Nur Kardinäle unter 80 dürfen seinen Nachfolger wählen. Wirken Sie nun als graue Eminenz im Hintergrund?
Nein, für die emeritierten Kardinäle ist Zurückhaltung angebracht. Ich führe keine Werbekampagne, selbstverständlich spricht man aber vertraulich miteinander und sagt seine Meinung. Das hat nichts mit Koalitionsbildung zu tun. Jeder Kardinal ist in seinem Gewissen völlig frei. Ich hielte es auch für übergriffig, andere zu fragen, wie sie abgestimmt haben.
Sie gelten als Teil der «Mafia von St. Gallen», die Jorge Mario Bergoglio zum Papst gemacht haben soll.
Die «St. Galler Mafia» ist eine Erfindung von Journalisten aufgrund einer launigen Bemerkung von Kardinal Godfried Danneels von Mecheln-Brüssel. Richtig ist: Es gab auf Anregung von Kardinal Carlo Martini aus Mailand einen Gesprächskreis von befreundeten europäischen Bischöfen und Kardinälen, die sich einmal im Jahr nach Weihnachten in St. Gallen trafen. Wir haben uns über unsere pastoralen Erfahrungen und Probleme und die Situation der Kirche ausgetauscht – nie aber darüber, wer der künftige Papst sein soll.
Welche Rolle spielte diese Gruppierung bei der Papstwahl 2013?
Der Kreis hat sich nach der Wahl von Papst Benedikt 2005 aufgelöst und als solcher bei der Wahl von Papst Franziskus 2013 gar nicht mehr existiert. Einzelne ehemalige Mitglieder trafen sich nach der eindrucksvollen Ruck-Rede von Kardinal Bergoglio mit anderen Kardinälen und erörterten dessen Wahl. Dass es dann im Konklave zur notwendigen Zweidrittelmehrheit für ihn kam, war nicht das Werk einer relativ kleinen «Mafia», sondern das Werk des Heiligen Geistes.
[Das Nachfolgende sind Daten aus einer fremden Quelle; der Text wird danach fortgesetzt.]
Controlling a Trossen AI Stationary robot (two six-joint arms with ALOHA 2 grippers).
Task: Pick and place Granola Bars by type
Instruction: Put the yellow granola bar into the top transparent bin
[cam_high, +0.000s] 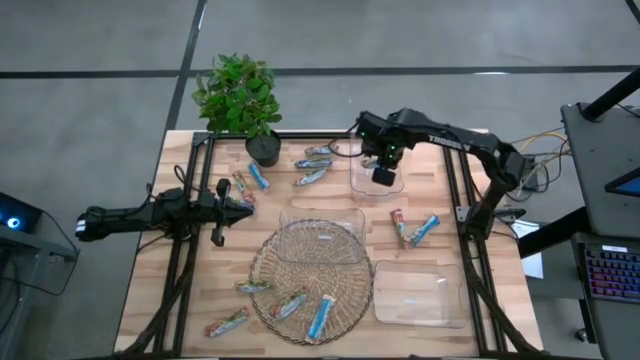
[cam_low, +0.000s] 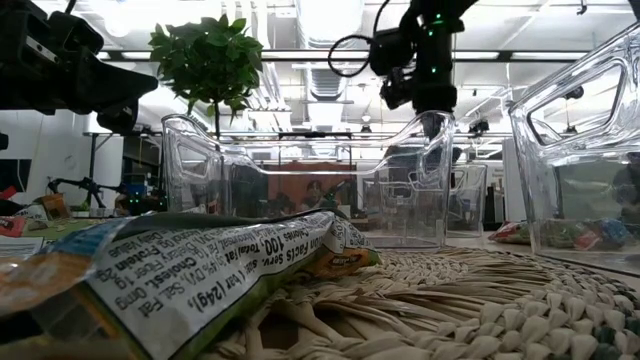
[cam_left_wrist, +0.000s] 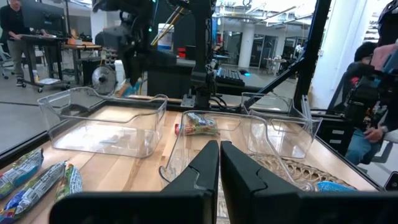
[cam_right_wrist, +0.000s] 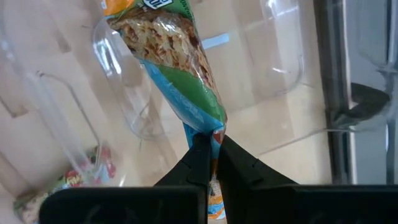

Papst Franziskus wollte das Pflichtzölibat lockern, auch über das Frauendiakonat dachte er nach. Doch am Ende hat er gebremst. Weshalb?
Ich weiss nur, dass über diese Fragen bei der Amazonien-Synode diskutiert wurde und viele in Amazonien wirkenden Bischöfe eine solche Entscheidung befürworteten. Unter römischen Kardinälen und Bischöfen gab es dagegen Bremser, denen der Papst Rechnung tragen wollte. Von Amts wegen ist er der Einheit der gesamten Kirche verpflichtet. Um eine Zerreissprobe zu vermeiden, beantwortete er beide Fragen nicht negativ, sondern liess sie vielmehr unbeantwortet. Das langsame Tempo der katholischen Kirche mag für viele unbefriedigend sein, aber die Einheit der 1,4 Milliarden Katholiken aus den unterschiedlichsten Kulturen hat ihren Preis: Die Geduld ist die kleine Schwester der Hoffnung.